→ **The task**
Transcribe each line below word for word.

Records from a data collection

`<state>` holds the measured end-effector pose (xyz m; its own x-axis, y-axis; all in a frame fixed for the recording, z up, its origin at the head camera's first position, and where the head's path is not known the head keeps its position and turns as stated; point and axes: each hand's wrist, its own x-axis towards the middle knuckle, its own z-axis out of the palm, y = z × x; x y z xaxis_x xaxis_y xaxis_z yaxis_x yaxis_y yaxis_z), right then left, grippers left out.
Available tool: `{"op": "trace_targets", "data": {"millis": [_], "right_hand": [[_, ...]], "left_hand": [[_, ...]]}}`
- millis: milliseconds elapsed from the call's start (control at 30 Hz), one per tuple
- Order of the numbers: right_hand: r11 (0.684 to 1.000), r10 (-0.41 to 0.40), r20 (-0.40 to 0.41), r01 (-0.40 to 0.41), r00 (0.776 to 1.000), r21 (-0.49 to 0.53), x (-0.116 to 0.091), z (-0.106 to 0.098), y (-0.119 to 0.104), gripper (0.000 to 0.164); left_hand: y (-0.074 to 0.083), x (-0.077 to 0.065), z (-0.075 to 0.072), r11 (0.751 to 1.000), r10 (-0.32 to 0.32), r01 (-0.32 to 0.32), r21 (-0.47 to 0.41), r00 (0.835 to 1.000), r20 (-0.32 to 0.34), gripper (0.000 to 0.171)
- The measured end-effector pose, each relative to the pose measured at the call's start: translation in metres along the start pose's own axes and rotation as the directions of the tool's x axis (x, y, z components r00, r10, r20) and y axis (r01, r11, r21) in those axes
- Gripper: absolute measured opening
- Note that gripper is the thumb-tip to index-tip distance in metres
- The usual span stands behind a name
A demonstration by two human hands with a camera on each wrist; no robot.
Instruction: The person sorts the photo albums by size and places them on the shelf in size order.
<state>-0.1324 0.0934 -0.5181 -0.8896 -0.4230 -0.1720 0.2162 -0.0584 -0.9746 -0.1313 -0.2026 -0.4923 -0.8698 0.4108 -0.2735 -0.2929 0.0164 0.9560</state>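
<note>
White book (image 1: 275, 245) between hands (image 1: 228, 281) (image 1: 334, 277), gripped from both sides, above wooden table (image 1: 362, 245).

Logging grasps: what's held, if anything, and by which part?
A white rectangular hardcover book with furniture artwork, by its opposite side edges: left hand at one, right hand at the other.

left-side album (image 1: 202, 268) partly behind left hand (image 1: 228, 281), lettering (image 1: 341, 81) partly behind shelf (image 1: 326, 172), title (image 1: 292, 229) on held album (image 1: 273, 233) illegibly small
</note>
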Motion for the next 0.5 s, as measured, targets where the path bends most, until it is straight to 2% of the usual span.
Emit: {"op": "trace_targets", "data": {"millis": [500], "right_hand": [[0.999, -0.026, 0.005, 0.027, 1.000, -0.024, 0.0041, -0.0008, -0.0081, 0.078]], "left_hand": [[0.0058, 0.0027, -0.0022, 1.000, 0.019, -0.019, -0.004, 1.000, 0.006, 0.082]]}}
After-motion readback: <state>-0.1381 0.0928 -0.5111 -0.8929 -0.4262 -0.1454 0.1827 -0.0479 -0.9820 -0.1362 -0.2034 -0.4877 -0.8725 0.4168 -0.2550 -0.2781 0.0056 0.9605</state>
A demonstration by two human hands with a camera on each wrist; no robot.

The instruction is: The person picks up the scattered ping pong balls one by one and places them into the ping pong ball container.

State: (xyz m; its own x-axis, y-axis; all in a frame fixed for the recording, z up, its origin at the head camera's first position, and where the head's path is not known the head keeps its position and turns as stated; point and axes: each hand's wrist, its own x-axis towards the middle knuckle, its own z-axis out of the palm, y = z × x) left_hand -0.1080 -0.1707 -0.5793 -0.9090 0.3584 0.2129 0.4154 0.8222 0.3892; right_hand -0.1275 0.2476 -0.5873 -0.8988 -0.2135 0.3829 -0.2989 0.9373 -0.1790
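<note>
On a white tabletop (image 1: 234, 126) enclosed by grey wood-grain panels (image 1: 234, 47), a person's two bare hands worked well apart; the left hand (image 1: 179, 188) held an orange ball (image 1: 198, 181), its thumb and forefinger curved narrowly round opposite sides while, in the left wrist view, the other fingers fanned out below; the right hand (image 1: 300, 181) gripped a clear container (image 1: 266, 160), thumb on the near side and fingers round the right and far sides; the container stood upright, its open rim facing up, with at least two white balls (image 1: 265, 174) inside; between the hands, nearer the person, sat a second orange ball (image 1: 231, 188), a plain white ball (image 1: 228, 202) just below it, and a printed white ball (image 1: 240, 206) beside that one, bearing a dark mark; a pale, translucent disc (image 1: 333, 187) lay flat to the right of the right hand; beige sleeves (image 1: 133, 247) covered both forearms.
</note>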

→ **Exercise result**
`<state>` holds the measured end-effector pose (xyz m; its own x-axis, y-axis; all in a frame fixed for the recording, z up, its origin at the head camera's first position, and where the head's path is not known the head keeps its position and turns as stated; point and axes: each hand's wrist, its own x-axis towards the middle knuckle, its own z-axis out of the palm, y = z × x; x y z xaxis_x xaxis_y xaxis_z yaxis_x yaxis_y yaxis_z), right then left, grippers left out.
Available tool: `{"op": "trace_targets", "data": {"millis": [_], "right_hand": [[_, ...]], "left_hand": [[_, ...]]}}`
- millis: milliseconds elapsed from the call's start (control at 30 Hz), one per tuple
- Order of the numbers: right_hand: r11 (0.684 to 1.000), r10 (-0.41 to 0.40), r20 (-0.40 to 0.41), r01 (-0.40 to 0.41), r00 (0.776 to 1.000), r21 (-0.49 to 0.53), x (-0.116 to 0.091), z (-0.106 to 0.098), y (-0.119 to 0.104), gripper (0.000 to 0.164); left_hand: y (-0.074 to 0.083), x (-0.077 to 0.065), z (-0.075 to 0.072), r11 (0.751 to 1.000), r10 (-0.32 to 0.32), r01 (-0.32 to 0.32), r21 (-0.47 to 0.41), r00 (0.835 to 1.000), r20 (-0.32 to 0.34), gripper (0.000 to 0.171)
- The measured end-effector pose, each relative to the pose measured at the call's start: translation in metres along the start pose's own axes and rotation as the directions of the tool's x axis (x, y, z components r00, r10, r20) and y axis (r01, r11, r21) in those axes
- Gripper: absolute measured opening
- Note that gripper is the thumb-tip to index-tip distance in metres
- The usual span stands behind a name
A demonstration by two human hands with a camera on each wrist; no robot.
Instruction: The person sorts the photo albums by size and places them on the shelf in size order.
<state>-0.1324 0.0934 -0.5181 -0.8896 -0.4230 -0.1720 0.2162 -0.0584 -0.9746 -0.1313 -0.2026 -0.4923 -0.8698 0.4108 -0.2735 -0.2929 0.0164 0.9560</state>
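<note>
White book (image 1: 275, 245) between hands (image 1: 228, 281) (image 1: 334, 277), gripped from both sides, above wooden table (image 1: 362, 245).

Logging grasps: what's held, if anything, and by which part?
A white rectangular hardcover book with furniture artwork, by its opposite side edges: left hand at one, right hand at the other.

left-side album (image 1: 202, 268) partly behind left hand (image 1: 228, 281), lettering (image 1: 341, 81) partly behind shelf (image 1: 326, 172), title (image 1: 292, 229) on held album (image 1: 273, 233) illegibly small
</note>
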Motion for the next 0.5 s, as measured, targets where the path bends most, until it is straight to 2% of the usual span.
Emit: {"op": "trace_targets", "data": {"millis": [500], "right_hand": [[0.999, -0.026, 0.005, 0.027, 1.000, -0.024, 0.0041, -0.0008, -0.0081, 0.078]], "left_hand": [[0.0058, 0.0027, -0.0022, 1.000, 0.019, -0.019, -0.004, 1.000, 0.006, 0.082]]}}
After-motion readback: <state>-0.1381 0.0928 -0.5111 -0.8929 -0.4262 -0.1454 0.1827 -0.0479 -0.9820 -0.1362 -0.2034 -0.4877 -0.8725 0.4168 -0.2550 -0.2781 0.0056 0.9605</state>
A demonstration by two human hands with a camera on each wrist; no robot.

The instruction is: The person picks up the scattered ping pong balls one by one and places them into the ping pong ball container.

State: (xyz m; its own x-axis, y-axis; all in a frame fixed for the recording, z up, its origin at the head camera's first position, and where the head's path is not known the head keeps its position and turns as stated; point and axes: each hand's wrist, its own x-axis towards the middle knuckle, its own z-axis out of the palm, y = z × x) left_hand -0.1080 -0.1707 -0.5793 -0.9090 0.3584 0.2129 0.4154 0.8222 0.3892; right_hand -0.1275 0.2476 -0.5873 -0.8988 -0.2135 0.3829 -0.2989 0.9373 -0.1790
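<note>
On a white tabletop (image 1: 234, 126) enclosed by grey wood-grain panels (image 1: 234, 47), a person's two bare hands worked well apart; the left hand (image 1: 179, 188) held an orange ball (image 1: 198, 181), its thumb and forefinger curved narrowly round opposite sides while, in the left wrist view, the other fingers fanned out below; the right hand (image 1: 300, 181) gripped a clear container (image 1: 266, 160), thumb on the near side and fingers round the right and far sides; the container stood upright, its open rim facing up, with at least two white balls (image 1: 265, 174) inside; between the hands, nearer the person, sat a second orange ball (image 1: 231, 188), a plain white ball (image 1: 228, 202) just below it, and a printed white ball (image 1: 240, 206) beside that one, bearing a dark mark; a pale, translucent disc (image 1: 333, 187) lay flat to the right of the right hand; beige sleeves (image 1: 133, 247) covered both forearms.
</note>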

Here the answer is complete.